SALEM, Ore. (AP) — Oregon lawmakers want to ban the use of “hush money” payments as part of an ongoing response to a sexual harassment scandal that’s dogged the Legislature’s top leaders.
The bill prohibits public officials and candidates from using taxpayer dollars or campaign funds to pay for nondisclosure agreements regarding workplace harassment. They also can’t use third-party money to fund such agreements if the alleged harassment took place while the official was in office.
“Aggrieved people should not be paid for their silence, and they shouldn’t be bullied into staying silent for fear of retribution,” said sponsor Sen. Sara Gelser, D-Corvallis, in a Facebook post.
The ban on nondisclosure agreements is just one of a slew of bills the state’s pursuing to respond to a damning report from Bureau of Labor and Industries, which shone a spotlight on a “pervasive” culture of harassment and intimidation in the capital. The report found that top statehouse leaders, including the Senate President and the Speaker of the House, didn’t do enough to address allegations of sexual harassment against former Sen. Jeff Kruse, R-Roseburg.

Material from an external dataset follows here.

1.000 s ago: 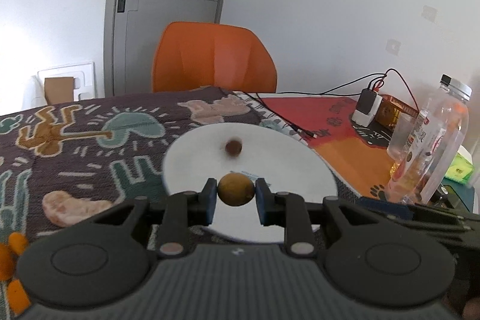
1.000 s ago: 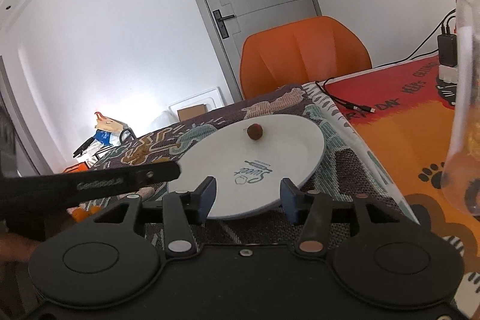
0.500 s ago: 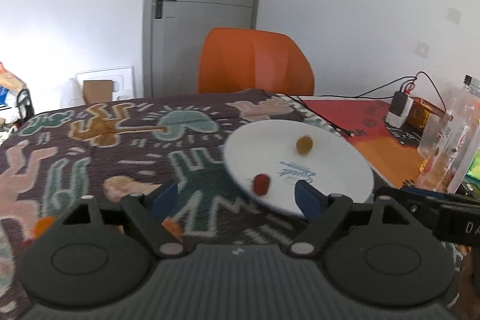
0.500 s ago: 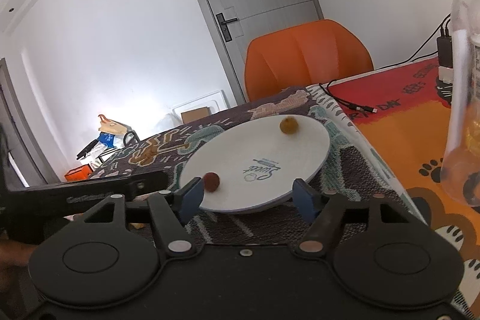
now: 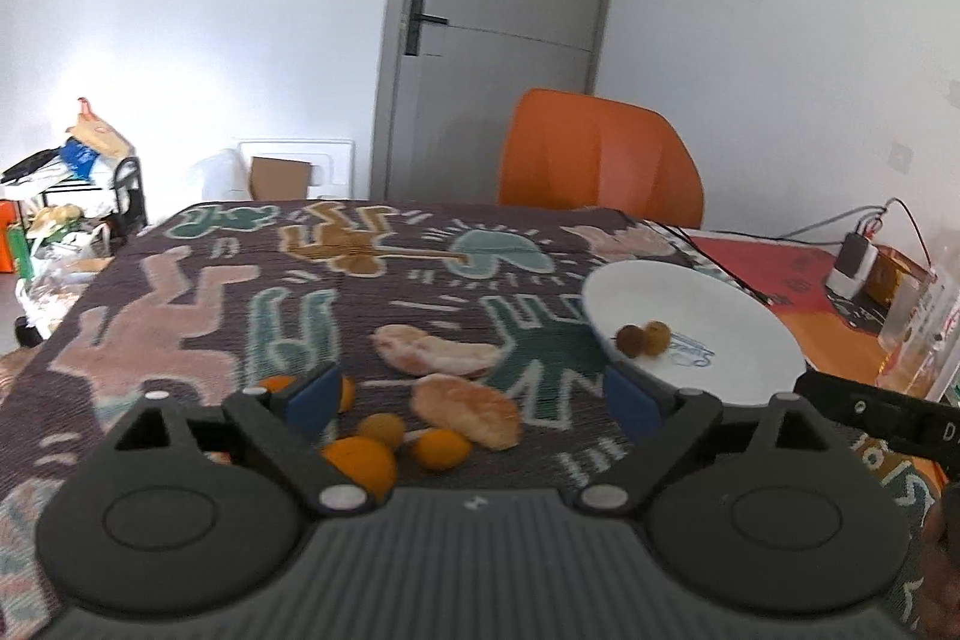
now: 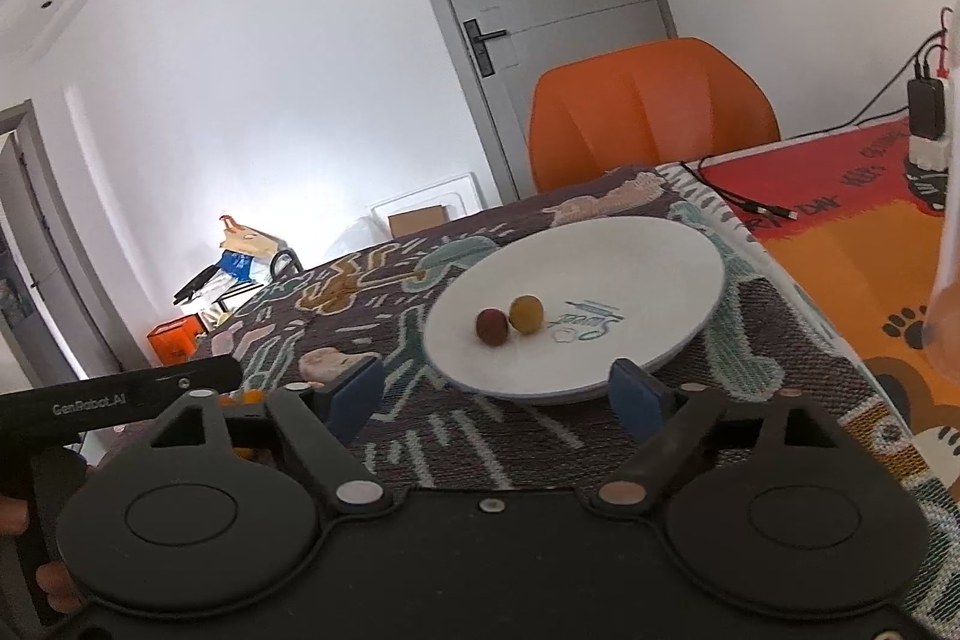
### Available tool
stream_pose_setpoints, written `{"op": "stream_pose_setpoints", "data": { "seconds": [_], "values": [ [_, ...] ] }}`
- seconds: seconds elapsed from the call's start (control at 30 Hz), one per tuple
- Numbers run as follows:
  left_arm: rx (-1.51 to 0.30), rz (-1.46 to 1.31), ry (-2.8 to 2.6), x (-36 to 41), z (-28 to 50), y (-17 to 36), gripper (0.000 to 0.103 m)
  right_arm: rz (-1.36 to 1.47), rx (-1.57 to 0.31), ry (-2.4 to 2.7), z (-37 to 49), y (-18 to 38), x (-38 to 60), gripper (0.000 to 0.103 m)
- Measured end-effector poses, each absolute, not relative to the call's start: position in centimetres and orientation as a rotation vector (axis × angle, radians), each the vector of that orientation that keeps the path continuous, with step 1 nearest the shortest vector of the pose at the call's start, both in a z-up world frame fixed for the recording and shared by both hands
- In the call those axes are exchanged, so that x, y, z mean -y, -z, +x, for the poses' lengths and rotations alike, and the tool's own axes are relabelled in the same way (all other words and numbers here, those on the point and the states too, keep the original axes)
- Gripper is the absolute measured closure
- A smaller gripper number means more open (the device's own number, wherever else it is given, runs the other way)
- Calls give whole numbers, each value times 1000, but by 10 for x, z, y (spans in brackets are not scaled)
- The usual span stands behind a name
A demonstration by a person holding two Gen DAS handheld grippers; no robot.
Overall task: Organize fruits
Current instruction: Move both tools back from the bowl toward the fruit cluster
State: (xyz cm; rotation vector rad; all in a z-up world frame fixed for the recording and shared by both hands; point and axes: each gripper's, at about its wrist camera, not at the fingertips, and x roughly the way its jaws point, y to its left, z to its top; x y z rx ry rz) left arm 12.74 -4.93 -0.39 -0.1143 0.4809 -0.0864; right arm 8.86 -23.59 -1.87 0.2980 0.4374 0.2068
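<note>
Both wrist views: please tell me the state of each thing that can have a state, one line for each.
Left gripper: open, holding nothing.
Right gripper: open, holding nothing.
White plate: flat on the patterned cloth, holding two fruits.
Red fruit: on the plate, touching the yellow one.
Yellow fruit: on the plate.
Small orange fruits: loose on the cloth, not yet on the plate.
Peeled citrus pieces: loose on the cloth.
Door: shut.

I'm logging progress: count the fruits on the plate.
2, both near the middle of the plate: a dark red fruit touching a yellow fruit to its right. None looks hidden there.
</note>
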Motion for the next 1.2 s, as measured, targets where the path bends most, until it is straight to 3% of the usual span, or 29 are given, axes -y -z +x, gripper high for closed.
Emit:
{"op": "stream_pose_setpoints", "data": {
  "seconds": [0.17,0.23,0.37,1.2],
  "values": [
    [-472,-117,54,32,112,4,7,285,-443,-225,86,17,224,9],
    [-470,-119,41,27,107,5,5,275,-438,-231,84,17,218,0],
    [-448,-77,13,20,96,6,0,253,-444,-251,82,16,207,0],
    [-541,-179,53,-7,103,37,3,157,-526,-350,93,29,164,0]
  ]
}}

Gelser was one of four women to accuse Kruse of inappropriate touching and behavior. Two interns and another state senator also made complaints, and the report notes the incidents are part of a larger culture of harassment which has intimidated victims into staying silent.
Senate President Peter Courtney confirmed last week that the Legislature is working out the final details of a settlement over the case.
Sixteen other states introduced legislation last year limiting the use of nondisclosure agreements, according to the National Conference of State Legislatures, as part of a national #MeToo reckoning that has touched almost every industry over the past year and a half.